Number of more units to be sold to earn income objective is:
*Income to be earn = 2,50,000
*Per unit income = 215
* Units = 2,50,000/215
= 1,163 units (Rounded off)
Total units need to be sold = 837 + 1,163
= 2,000 units
Units sold till May = 350 units
Therefore, More units that need to be sold = 2,000-350
= 1,650 units
COMPUTATION OF INCOME AT EACH LEVEL:
(A) :
New Selling price = 380
Explanation: (Selling price reduced by $40 per unit
ie.,420-40)
Varibale cost = 205
Fixed cost = 180
prepataion of Income
Statement:
Sales ( 2800*380) =10,64,000
Sales ( 350*420) =1,47000
Therfore Total sales =12,11,000
Less:
Variable Cos(3150*205) =(645,750)
Contribution =5,65,250
Less: Fixed Cost = (1,80,000)
Total Income(Pre Tax) =3,85,250
Note: we have consider both sales till may at old price and Remaing sales at new price
(B):
New Selling Price = 390
Explanation: (selling price reduced by $30 per unit ie.,420-30)

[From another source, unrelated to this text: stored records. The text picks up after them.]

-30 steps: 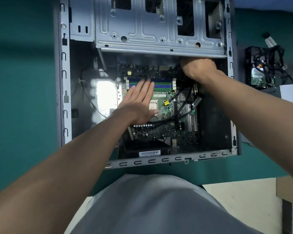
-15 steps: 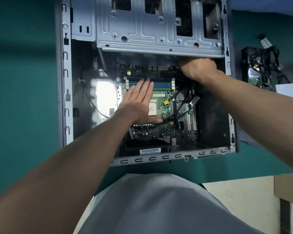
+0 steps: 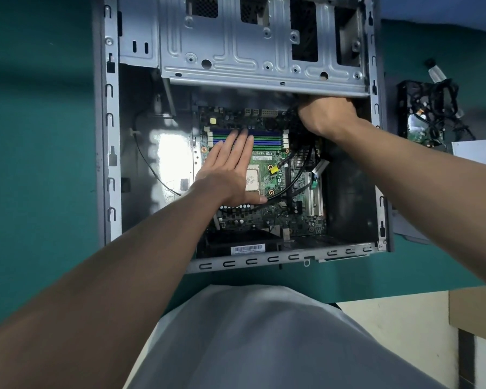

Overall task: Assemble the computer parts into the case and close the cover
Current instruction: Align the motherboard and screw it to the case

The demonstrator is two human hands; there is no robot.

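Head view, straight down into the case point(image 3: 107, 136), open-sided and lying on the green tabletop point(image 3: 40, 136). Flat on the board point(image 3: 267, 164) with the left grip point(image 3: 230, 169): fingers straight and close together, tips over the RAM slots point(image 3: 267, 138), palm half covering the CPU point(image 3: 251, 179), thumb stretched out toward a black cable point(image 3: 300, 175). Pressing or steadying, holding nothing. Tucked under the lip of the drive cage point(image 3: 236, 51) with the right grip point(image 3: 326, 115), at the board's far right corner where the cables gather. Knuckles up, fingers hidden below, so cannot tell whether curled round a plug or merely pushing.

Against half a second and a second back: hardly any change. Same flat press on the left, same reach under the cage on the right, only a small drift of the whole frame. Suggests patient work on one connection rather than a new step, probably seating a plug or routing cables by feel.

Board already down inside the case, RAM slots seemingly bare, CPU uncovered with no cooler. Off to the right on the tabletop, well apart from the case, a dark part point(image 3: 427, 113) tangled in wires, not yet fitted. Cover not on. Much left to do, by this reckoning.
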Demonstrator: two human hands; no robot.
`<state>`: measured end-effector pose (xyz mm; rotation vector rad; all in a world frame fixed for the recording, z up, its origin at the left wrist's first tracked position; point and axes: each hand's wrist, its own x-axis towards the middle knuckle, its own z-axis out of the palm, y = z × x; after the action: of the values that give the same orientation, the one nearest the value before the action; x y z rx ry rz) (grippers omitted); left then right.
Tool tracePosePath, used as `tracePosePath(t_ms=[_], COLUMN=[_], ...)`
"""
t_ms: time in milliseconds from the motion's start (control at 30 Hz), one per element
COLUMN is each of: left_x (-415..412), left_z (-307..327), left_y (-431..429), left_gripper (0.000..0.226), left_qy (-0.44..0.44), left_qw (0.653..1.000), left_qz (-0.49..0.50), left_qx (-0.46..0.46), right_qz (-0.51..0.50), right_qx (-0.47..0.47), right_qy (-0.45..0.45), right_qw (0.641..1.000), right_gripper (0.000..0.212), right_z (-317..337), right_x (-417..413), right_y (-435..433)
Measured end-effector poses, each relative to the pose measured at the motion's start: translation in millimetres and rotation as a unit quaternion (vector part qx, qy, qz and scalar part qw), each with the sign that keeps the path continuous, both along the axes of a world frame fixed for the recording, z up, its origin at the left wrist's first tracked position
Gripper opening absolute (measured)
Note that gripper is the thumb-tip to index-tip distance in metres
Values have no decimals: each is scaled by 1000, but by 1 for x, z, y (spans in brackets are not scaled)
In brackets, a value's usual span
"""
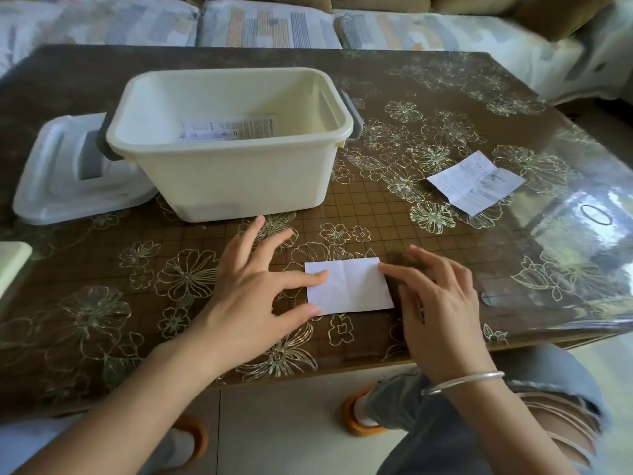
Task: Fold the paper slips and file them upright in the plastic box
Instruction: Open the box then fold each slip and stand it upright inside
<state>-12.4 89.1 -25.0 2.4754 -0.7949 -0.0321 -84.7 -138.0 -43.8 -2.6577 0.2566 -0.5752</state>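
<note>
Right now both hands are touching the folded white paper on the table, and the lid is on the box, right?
Almost. The lid is off: it lies on the table to the left of the open plastic box, as the head view shows. The left hand and right hand do touch the folded white paper on the table.

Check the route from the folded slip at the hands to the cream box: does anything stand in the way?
Nothing visible does. Bare table lies between the folded slip and the box, whose top is open; its lid sits to the left, the other slip off right.
</note>
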Motion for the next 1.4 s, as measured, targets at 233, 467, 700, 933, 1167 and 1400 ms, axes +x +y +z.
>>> tracePosePath(t_ms=[233, 467, 700, 933, 1167, 1400], left_x=[-6, -9, -1, 0, -3, -6], left_z=[-1, -10, -7, -1, -2, 1], left_y=[-18, -19, -5, -9, 0, 8], left_gripper=[38, 38, 39, 48, 49, 29], left_qy=[-60, -79, -26, -28, -9, -170], left_qw=[998, 996, 999, 1000, 998, 982], left_qz=[27, 38, -22, -10, -32, -54], left_qx=[14, -1, 22, -6, -58, -62], right_qz=[77, 85, 185, 337, 258, 213], right_qx=[-94, -72, -73, -312, -299, -14], right_qy=[-9, 20, 54, -92, -147, -113], right_qw=[993, 994, 978, 883, 907, 970], right_gripper=[26, 22, 28, 11, 10, 15], right_z=[19, 8, 26, 34, 26, 23], right_x=[5, 6, 17, 24, 9, 2], right_y=[32, 34, 17, 19, 24, 25])
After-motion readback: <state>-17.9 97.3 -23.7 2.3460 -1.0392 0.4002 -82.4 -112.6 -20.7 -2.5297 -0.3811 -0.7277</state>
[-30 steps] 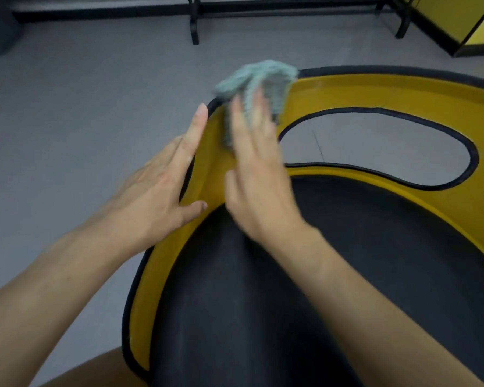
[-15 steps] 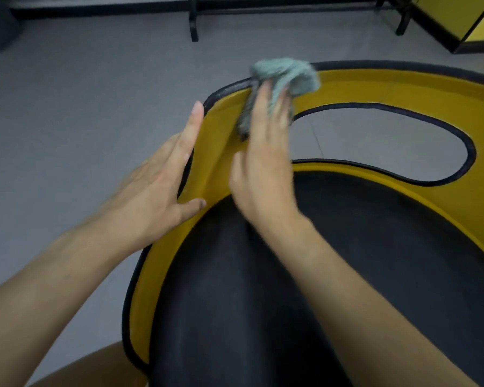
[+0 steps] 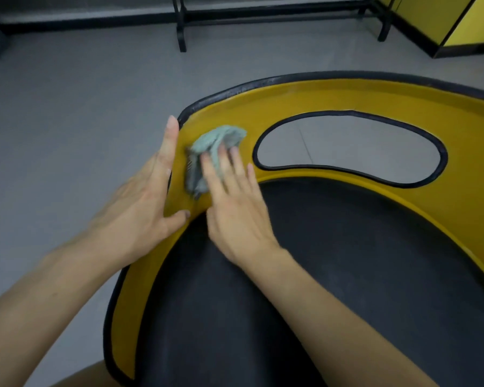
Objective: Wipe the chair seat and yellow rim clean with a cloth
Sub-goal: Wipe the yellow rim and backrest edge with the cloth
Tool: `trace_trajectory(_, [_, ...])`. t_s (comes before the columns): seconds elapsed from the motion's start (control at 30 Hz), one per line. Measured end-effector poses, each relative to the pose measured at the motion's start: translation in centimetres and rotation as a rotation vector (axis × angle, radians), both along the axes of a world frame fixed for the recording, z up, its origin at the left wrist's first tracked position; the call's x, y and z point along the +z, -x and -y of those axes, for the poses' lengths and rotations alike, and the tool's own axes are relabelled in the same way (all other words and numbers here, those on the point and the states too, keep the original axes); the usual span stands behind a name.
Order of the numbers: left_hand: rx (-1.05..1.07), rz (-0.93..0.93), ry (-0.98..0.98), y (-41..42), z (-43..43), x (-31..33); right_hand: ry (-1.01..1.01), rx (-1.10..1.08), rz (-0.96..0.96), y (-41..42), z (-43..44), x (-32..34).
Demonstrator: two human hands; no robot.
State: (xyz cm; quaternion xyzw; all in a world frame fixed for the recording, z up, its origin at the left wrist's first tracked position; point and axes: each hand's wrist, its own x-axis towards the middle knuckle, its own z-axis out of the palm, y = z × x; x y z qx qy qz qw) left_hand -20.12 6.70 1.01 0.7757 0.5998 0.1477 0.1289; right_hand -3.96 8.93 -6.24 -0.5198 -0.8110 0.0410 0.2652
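The chair has a black seat (image 3: pixel 333 275) ringed by a yellow rim (image 3: pixel 305 101) with black edging and an oval cutout. A crumpled pale green cloth (image 3: pixel 211 148) lies on the rim's left curve. My right hand (image 3: pixel 235 208) presses flat on the cloth, fingers spread over its lower part. My left hand (image 3: pixel 143 208) rests flat against the rim's outer left edge, fingers straight along the black edging, thumb on the yellow surface, holding nothing.
Grey floor (image 3: pixel 67 121) surrounds the chair and shows through the cutout. Black metal legs of a frame (image 3: pixel 180 29) stand at the back. A yellow panel with a black base (image 3: pixel 458 29) sits at the far right corner.
My right hand has slid the cloth down and left along the rim, from its top edge toward the left curve. My left hand has stayed on the rim's outer edge.
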Motion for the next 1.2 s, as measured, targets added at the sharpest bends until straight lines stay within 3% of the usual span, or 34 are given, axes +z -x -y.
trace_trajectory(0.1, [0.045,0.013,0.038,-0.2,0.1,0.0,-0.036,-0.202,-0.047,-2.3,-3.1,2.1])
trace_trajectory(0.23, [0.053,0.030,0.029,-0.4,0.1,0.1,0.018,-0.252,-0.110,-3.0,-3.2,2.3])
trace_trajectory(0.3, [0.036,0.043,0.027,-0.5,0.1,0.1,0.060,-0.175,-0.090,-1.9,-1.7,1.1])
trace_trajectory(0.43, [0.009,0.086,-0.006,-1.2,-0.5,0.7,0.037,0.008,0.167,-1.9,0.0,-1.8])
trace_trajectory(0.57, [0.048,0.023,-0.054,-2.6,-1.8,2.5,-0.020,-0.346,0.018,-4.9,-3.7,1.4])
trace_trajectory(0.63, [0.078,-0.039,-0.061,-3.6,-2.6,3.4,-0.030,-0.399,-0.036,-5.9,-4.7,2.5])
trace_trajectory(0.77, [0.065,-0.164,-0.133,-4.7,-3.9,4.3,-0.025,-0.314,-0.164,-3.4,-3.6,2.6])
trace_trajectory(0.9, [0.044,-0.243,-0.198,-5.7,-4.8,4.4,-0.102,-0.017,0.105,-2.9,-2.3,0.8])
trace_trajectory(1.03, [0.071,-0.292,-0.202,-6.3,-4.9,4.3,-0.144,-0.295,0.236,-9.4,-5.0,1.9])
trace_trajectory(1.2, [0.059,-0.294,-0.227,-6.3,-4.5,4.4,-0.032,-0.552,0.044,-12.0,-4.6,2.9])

New Variable Cost = 195(lower variable cost per unit by $10per unit ie., 205-10)
Fixed cost = 1,80,000
Sales (2200*390) =858,000
Sales ( 350*420) =147,000
Therfore Total Sales = 10,05,000
Less:
Variable Cost (350*205) = (71,750)
Variable Cost ( 2200*195) =(429,000)
Contribution Margin = 5,04,250
Less: Fixed Cost = (1,80,000)
Income =3,24,250
(C):
*New Selling Price = 399 (420-21)
Explanation: {Selling price reduced by 5% ie.,(405*5% =21)}
*Variable Cost = 205
*New Fixed Cost = 1,70,000(Fixed cost reduced by 10,000 ie.,1,80,000-10,000)
Sales ( 2000* 399) = 7,98,000
Sales (350*420) = 147,000
Therefore Total Sales = 9,45,000
Less:
Variable Cost (2350*205) = (4,81,750)
Contribution Margin = 4,63,250
Less:
Fixed Cost =(1,70,000)
Income =2,93,250
(2):Determination of Which alternative shpuld select to
achieve maximum net income by Buffalo-
Conclusion : Therefore Buffalo Sould select Option
(A) that will generate Maximum Income to the
Company.Therefore, it Must be choosen.